-- What needs to be done --
Every line in the records below with the string "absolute" needs to be copied out.

(Beginning of Supplied material)

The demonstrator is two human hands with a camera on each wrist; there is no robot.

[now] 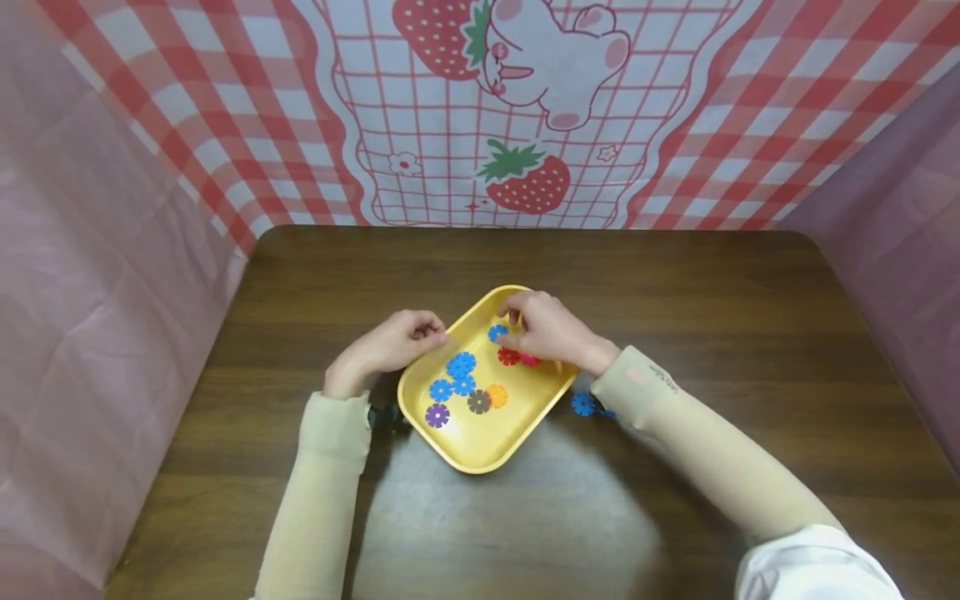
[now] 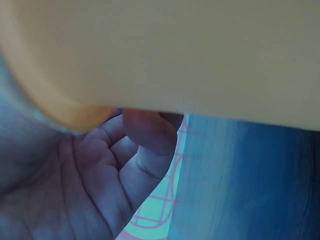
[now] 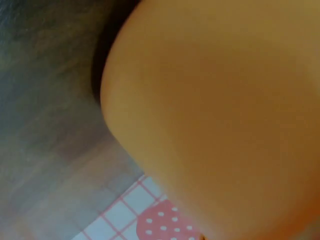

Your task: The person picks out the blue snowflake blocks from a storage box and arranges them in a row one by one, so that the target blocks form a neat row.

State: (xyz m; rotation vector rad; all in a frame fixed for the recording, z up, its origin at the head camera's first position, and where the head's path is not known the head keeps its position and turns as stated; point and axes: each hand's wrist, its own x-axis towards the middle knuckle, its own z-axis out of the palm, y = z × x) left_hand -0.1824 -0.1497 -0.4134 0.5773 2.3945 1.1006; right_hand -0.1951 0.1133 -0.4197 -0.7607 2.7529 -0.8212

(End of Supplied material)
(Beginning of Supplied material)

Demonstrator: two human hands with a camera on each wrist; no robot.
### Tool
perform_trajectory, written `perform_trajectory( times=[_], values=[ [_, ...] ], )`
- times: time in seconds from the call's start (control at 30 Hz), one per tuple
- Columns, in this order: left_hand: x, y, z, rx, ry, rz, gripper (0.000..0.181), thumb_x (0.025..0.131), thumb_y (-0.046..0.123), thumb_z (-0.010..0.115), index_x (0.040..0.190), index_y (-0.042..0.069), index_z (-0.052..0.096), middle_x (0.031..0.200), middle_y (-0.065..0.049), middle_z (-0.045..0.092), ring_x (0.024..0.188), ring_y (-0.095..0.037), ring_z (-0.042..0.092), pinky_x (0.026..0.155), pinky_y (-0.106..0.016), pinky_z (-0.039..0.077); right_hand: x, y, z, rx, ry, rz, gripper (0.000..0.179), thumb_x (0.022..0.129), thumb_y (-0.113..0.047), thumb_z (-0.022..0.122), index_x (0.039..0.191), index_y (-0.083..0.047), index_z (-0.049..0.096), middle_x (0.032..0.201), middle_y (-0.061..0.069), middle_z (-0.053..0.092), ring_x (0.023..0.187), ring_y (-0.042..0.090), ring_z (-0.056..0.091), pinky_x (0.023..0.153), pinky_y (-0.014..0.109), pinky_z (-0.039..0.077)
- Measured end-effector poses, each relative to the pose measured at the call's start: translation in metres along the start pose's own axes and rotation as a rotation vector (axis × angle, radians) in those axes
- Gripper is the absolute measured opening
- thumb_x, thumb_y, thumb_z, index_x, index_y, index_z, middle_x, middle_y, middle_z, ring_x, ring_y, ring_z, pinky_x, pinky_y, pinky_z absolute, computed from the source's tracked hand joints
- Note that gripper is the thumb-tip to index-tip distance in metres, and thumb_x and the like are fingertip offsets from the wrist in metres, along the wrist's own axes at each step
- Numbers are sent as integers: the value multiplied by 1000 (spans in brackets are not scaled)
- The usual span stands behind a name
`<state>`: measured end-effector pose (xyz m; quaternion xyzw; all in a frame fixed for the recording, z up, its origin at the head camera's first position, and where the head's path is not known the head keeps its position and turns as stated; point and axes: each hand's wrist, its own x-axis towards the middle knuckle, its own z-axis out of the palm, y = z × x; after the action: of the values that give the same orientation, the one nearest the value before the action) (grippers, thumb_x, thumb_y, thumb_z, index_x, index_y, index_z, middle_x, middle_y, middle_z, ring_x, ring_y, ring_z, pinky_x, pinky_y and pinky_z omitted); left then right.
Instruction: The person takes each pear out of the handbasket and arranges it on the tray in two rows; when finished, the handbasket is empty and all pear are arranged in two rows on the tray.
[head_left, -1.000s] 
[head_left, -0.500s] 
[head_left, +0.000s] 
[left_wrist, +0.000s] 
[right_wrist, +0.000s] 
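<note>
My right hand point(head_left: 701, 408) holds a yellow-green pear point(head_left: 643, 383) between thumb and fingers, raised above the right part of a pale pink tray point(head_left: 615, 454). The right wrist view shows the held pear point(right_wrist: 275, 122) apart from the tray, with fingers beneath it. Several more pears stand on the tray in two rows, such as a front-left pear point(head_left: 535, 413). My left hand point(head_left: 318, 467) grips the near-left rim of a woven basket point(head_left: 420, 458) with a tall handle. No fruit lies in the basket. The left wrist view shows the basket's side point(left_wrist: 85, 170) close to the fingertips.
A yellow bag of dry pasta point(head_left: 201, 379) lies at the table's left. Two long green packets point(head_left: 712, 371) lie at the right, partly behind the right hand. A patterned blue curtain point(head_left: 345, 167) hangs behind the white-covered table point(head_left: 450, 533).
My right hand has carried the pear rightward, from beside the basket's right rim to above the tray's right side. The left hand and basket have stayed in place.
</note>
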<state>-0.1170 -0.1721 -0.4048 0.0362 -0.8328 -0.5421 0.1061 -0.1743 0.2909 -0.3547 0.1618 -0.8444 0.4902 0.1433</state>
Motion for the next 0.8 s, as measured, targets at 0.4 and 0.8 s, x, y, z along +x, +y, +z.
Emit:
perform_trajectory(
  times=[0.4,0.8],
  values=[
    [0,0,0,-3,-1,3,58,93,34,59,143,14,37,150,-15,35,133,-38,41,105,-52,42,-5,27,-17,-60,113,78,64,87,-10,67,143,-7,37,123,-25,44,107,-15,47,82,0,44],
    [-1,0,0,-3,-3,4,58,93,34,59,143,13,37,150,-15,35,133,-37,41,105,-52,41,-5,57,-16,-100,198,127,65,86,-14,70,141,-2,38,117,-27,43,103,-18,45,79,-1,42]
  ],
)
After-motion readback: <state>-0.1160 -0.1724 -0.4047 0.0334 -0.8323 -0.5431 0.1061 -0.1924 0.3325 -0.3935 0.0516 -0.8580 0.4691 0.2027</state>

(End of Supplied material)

-- Task result --
- Gripper is the absolute measured opening
- thumb_x, thumb_y, thumb_z, index_x, index_y, index_z, middle_x, middle_y, middle_z, ring_x, ring_y, ring_z, pinky_x, pinky_y, pinky_z absolute, computed from the source's tracked hand joints

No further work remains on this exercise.